Caleb Cushing xenoterracide at gmail.com
Wed Nov 18 15:09:13 EST 2009

> As far as the people I know, passwd -d and passwd -l are the most
> common ways to do this. They do NOT change the shell. Changing the
> shell to lock out an account is laughable

expiredate would be more appropriate but again it didn't seem to be
instant. locking the password is good but it 'reportedly' won't stop
key/token authentication nor should it.

>Who said that setting the user's shell to /bin/false means disabling a user?

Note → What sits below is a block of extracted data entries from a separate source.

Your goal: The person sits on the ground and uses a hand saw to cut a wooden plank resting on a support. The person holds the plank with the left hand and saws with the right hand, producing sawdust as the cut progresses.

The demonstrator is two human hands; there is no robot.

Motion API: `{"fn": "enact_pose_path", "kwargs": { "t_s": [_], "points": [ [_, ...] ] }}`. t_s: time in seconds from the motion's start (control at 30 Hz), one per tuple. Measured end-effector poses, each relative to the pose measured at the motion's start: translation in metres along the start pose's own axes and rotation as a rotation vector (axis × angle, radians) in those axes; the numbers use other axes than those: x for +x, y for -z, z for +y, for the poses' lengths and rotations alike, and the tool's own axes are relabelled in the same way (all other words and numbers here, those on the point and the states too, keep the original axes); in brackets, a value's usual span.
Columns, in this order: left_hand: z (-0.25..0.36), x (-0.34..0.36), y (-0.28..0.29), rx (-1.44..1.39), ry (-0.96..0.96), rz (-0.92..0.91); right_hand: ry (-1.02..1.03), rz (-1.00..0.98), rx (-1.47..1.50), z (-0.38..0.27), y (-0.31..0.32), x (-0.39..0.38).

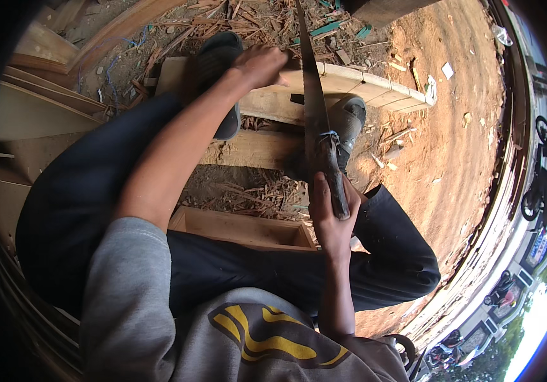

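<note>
A handsaw (313, 105) stretches away from me, its blade lying across a pale wooden board (272, 103). My right hand (334, 213) is closed round the saw's dark, worn handle. Thin cut lines cross the board's far edge to the right of the blade. Left of the blade, my left hand (260, 66) presses on the board's far edge with fingers curled, their tips partly hidden. A dark shoe (219, 51) on my left foot is at the board's left part, partly behind my forearm. My right foot, in a grey shoe (350, 121), is against the board's near side.
A second wooden beam (248, 149) lies nearer me under the board. An open wooden box (248, 229) sits by my legs. Wood panels (37, 114) lean at the left, and wood scraps (241, 19) litter the ground. Parked motorbikes (538, 197) are beyond the dirt at the far right.
</note>
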State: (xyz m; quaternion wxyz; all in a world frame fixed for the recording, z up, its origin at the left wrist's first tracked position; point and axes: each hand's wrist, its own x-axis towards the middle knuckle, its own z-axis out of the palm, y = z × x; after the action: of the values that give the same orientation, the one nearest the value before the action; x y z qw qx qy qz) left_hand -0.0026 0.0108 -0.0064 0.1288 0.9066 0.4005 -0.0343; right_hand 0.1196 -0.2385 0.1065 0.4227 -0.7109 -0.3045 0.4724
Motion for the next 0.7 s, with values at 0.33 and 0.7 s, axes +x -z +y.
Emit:
{"fn": "enact_pose_path", "kwargs": {
  "t_s": [0.33, 0.7],
  "points": [
    [0.002, 0.001, 0.007, 0.006, 0.016, -0.065, -0.086, -0.014, 0.015, -0.007, 0.016, -0.031],
    [0.001, 0.001, 0.008, 0.028, -0.036, -0.016, -0.079, -0.017, -0.020, -0.006, 0.014, -0.037]
  ]
}}
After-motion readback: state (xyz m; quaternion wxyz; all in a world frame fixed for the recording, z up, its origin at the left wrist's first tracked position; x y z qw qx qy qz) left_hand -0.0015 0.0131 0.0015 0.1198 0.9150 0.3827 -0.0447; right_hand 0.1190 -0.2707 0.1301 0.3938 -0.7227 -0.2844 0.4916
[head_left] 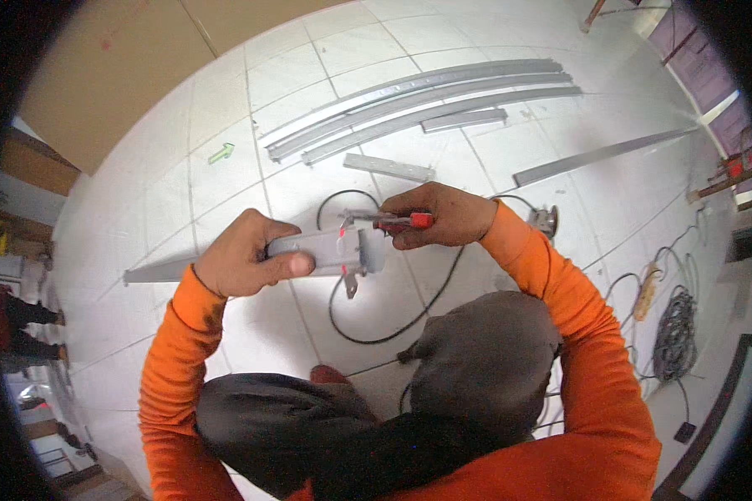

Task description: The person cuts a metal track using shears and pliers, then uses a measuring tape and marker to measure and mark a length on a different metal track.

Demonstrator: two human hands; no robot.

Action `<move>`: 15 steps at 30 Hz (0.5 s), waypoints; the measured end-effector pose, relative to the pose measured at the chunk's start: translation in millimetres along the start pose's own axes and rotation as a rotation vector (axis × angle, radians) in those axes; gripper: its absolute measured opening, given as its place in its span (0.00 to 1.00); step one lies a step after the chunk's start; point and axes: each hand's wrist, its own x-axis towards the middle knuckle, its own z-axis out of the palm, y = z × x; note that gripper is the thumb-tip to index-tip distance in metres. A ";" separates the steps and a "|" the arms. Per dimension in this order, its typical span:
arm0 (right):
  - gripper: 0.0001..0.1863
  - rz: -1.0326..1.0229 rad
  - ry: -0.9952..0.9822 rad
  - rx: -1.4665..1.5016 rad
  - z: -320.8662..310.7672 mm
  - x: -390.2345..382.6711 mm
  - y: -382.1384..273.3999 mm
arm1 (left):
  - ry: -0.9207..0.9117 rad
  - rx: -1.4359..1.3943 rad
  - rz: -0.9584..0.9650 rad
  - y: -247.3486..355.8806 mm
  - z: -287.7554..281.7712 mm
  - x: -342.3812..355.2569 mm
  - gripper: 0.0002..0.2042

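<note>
My left hand (246, 255) is wrapped round a long grey metal channel (309, 250), thumb on top. The channel's far end stretches left past my wrist, close over the tiled floor. At its right end, my right hand (439, 215) is closed on a red-handled tool (419, 220) with a grey metal front part; its exact kind is hard to make out. Red marks or bits and a small metal tab (351, 285) show at the channel's right end. Fingers partly hide the tool and the channel.
Several grey metal profiles (426, 104) lie farther off on white tiles, with a short strip (388, 167) nearer and another profile (602, 156) at right. A black cable (393, 338) loops beneath my hands. At right lie a round-headed metal tool (545, 220) and a coiled cable (675, 338).
</note>
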 end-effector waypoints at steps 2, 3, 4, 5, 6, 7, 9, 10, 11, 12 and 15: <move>0.16 -0.223 -0.112 -0.097 7.2 13.0 -2.1 | -0.027 -0.038 -0.012 -0.2 -4.5 -14.5 0.31; 0.15 -0.308 -0.094 -0.158 9.3 16.1 -6.3 | -0.004 -0.075 0.027 0.4 -4.7 -20.2 0.32; 0.15 -0.326 -0.090 -0.142 11.0 19.1 -9.8 | 0.018 -0.111 0.067 0.5 -5.1 -24.8 0.33; 0.16 -0.320 -0.113 -0.149 12.2 21.9 -13.0 | 0.028 -0.117 0.077 -1.1 -5.6 -27.8 0.34; 0.16 -0.312 -0.144 -0.161 13.2 23.5 -16.9 | 0.030 -0.108 0.061 -2.6 -5.9 -30.5 0.34; 0.16 -0.325 -0.145 -0.150 14.1 22.6 -22.4 | 0.033 -0.080 0.078 -3.8 -7.4 -32.0 0.35; 0.13 -0.252 -0.146 -0.112 16.1 17.9 -30.2 | 0.035 -0.048 0.090 -2.8 -9.9 -33.5 0.35; 0.13 -0.259 -0.147 -0.108 16.8 18.2 -28.8 | 0.038 -0.046 0.091 -1.4 -9.8 -32.8 0.35; 0.13 -0.269 -0.157 -0.063 17.7 18.7 -26.6 | 0.040 -0.043 0.093 -0.3 -10.2 -32.4 0.35; 0.13 -0.274 -0.168 -0.022 18.2 18.2 -25.0 | 0.040 -0.043 0.092 -1.2 -9.0 -31.5 0.35; 0.13 -0.305 -0.157 -0.012 18.6 19.5 -19.2 | 0.052 -0.065 0.115 -3.3 -6.5 -29.3 0.35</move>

googling disabling a unix account often lists this and I know I've
read a few books listing this. I'm not saying it's the most correct
answer, but given that this shell only refers to a login shell if this
isn't valid why should they be able to login? we set system accounts
like postgresql to this for this reason, they aren't supposed to be
logging in. again even though this is likely largely misinformation,
it's far to common to ignore. also if you look at an account and there
shell is /(s)bin/nologin wouldn't you assume that they aren't supposed
to be able to login?

>So basically you just need to add  "auth        required
>pam_shells.so" to all pam files related to login, correct ?

mostly yes.

>Or what were the other problematic settings of pam.d/kde ?

 but I believe all of the login files should be mostly similar. the
suggestion of using common files is actually good and tweaking for the
last few modules. for example anything that provides login should also
be logging to faillog. basically unless it's medium specific they
should basically be doing the same things.

I also noticed arch hasn't changed to used pam_tally2 which I believe
is a replacement for pam_tally. I don't have much details on this

I should also say that the practices of kde-np concern me and I'm
going to review them. I assume that's the file for 'no password'? it
seems to be too permissive. it should check other stuff and just not
password. but I haven't had time to check it over yet.